WASHINGTON, D.C. (WRIC) — Virginia Attorney General Jason Miyares, along with attorneys general from 9 other states, has finalized an agreement to forgive the debt of students who attended a fraudulent for-profit university that filed for bankruptcy in 2019.

Argosy University was a troubled for-profit educational institution with campuses in several states, including one in Northern Virginia. According to court filings, “most Argosy students could not afford to pay its high tuition out-of-pocket” and were forced to take out private and federally-backed loans to cover expenses.

At the same time, the school had failed to inform students of their low employment rates post-grad, and even directed staff not to comply with disclosure laws. The university also fraudulently issued debt in some states without obtaining a license to do so.
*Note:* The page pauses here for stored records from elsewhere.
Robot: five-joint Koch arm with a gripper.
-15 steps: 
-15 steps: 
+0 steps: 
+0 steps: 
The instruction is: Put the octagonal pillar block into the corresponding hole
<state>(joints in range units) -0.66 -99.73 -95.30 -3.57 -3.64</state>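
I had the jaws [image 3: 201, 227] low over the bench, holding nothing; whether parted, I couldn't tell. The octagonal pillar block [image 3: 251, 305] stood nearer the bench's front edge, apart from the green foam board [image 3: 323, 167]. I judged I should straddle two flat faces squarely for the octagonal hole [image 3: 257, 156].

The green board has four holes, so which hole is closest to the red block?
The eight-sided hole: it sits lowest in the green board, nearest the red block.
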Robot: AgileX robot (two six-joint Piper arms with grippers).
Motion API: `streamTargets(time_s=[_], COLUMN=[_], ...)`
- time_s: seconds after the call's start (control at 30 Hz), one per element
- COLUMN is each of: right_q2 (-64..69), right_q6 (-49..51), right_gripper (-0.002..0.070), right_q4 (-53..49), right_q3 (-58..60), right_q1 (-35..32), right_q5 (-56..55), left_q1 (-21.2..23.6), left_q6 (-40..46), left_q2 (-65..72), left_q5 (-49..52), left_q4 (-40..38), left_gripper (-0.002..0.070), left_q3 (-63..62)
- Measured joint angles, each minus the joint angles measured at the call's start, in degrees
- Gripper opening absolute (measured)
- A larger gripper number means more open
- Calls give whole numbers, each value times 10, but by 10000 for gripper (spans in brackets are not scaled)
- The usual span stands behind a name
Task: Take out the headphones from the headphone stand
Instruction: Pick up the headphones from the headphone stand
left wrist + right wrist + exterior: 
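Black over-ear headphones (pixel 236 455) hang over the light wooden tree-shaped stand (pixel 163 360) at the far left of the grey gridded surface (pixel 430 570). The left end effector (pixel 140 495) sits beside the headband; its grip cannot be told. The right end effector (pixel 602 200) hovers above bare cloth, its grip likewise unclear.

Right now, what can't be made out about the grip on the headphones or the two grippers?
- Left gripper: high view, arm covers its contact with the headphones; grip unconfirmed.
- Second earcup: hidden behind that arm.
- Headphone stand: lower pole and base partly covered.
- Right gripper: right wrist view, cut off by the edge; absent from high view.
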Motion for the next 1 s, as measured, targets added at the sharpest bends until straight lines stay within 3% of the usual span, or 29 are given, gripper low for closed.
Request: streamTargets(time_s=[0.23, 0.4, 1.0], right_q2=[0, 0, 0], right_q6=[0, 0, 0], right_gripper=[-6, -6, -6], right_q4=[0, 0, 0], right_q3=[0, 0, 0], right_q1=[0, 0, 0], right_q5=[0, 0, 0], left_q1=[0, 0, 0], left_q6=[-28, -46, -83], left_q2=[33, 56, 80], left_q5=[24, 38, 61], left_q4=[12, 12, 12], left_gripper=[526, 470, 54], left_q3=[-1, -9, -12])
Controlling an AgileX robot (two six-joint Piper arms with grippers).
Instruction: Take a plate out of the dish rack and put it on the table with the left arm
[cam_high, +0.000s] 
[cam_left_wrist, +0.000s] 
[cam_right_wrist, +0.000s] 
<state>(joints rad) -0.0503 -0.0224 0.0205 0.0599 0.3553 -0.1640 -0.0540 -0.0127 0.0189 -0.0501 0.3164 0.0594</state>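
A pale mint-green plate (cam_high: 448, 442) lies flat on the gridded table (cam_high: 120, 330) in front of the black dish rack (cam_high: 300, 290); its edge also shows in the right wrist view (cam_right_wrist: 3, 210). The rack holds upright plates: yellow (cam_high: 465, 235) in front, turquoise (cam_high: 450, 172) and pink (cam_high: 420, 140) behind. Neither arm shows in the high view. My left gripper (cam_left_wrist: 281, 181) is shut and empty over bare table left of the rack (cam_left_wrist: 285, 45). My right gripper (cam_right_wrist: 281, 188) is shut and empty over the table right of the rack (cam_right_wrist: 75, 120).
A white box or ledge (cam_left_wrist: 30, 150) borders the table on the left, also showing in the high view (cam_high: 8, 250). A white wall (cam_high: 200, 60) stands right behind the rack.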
The school declared bankruptcy in January 2019 and all of its campuses closed shortly afterward in March, with no resources in place to assist students suddenly left without an education.

Now, a new agreement has been struck between the ten attorneys general and the companies that have been trying to collect the student debts owed to Argosy.

Effective immediately, the debt collection companies are barred from collecting or enforcing the loans inherited from Argosy, and the unpaid loans cannot be counted against students’ credit scores.

“Choosing what college to attend is a huge decision in a person’s life, and it can come with a financial burden,” VA Attorney General Jason Miyares wrote in a statement. “Argosy University’s misrepresentation to these students in the years leading to its abrupt closure was unfair.”

This only effects privately-issued loans. The status of federal loans issued to Argosy University students is still uncertain.

The agreement is the culmination of a process begun under Miyares’ predecessor, Mark Herring, who also called on the federal government to forgive the loans they issued to Argosy students.